• Task objective: Print the entire listing. Each line must match the original exactly.

• Given material:
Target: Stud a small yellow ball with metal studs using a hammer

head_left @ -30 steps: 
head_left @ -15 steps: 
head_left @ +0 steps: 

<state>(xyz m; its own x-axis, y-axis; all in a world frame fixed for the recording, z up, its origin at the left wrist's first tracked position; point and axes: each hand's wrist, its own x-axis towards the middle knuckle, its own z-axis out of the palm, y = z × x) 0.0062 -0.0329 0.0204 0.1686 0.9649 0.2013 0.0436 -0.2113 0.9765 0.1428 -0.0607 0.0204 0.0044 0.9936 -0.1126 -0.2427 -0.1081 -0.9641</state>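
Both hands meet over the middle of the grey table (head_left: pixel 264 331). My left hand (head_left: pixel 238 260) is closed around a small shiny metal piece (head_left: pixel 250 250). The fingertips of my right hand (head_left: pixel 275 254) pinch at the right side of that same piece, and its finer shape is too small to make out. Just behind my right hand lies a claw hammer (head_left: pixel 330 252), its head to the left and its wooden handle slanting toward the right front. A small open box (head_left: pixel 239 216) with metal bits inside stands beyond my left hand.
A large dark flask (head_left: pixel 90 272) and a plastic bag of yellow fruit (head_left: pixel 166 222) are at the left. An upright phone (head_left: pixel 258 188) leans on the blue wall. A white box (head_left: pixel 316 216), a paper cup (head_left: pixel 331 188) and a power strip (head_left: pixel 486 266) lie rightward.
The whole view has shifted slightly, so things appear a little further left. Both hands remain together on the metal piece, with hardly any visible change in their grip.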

• Task result:
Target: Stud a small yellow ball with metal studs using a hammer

head_left @ -30 steps: 
head_left @ -15 steps: 
head_left @ +0 steps: 

<state>(xyz m; its own x-axis, y-axis; all in a world frame fixed for the recording, z up, its origin at the left wrist's first tracked position; point and axes: each hand's wrist, its own x-axis towards the middle knuckle, its own z-axis out of the palm, y = z × x) 0.0062 -0.0329 0.0204 0.1686 0.9649 0.2013 0.0436 -0.2113 0.9765 0.1428 -0.0607 0.0204 0.0044 0.9936 -0.1126 -0.2427 -0.1081 -0.9641</state>
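Both hands meet over the middle of the grey table (head_left: pixel 264 331). My left hand (head_left: pixel 238 260) is closed around a small shiny metal piece (head_left: pixel 250 250). The fingertips of my right hand (head_left: pixel 275 254) pinch at the right side of that same piece, and its finer shape is too small to make out. Just behind my right hand lies a claw hammer (head_left: pixel 330 252), its head to the left and its wooden handle slanting toward the right front. A small open box (head_left: pixel 239 216) with metal bits inside stands beyond my left hand.
A large dark flask (head_left: pixel 90 272) and a plastic bag of yellow fruit (head_left: pixel 166 222) are at the left. An upright phone (head_left: pixel 258 188) leans on the blue wall. A white box (head_left: pixel 316 216), a paper cup (head_left: pixel 331 188) and a power strip (head_left: pixel 486 266) lie rightward.
The whole view has shifted slightly, so things appear a little further left. Both hands remain together on the metal piece, with hardly any visible change in their grip.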

As written, the answer is complete.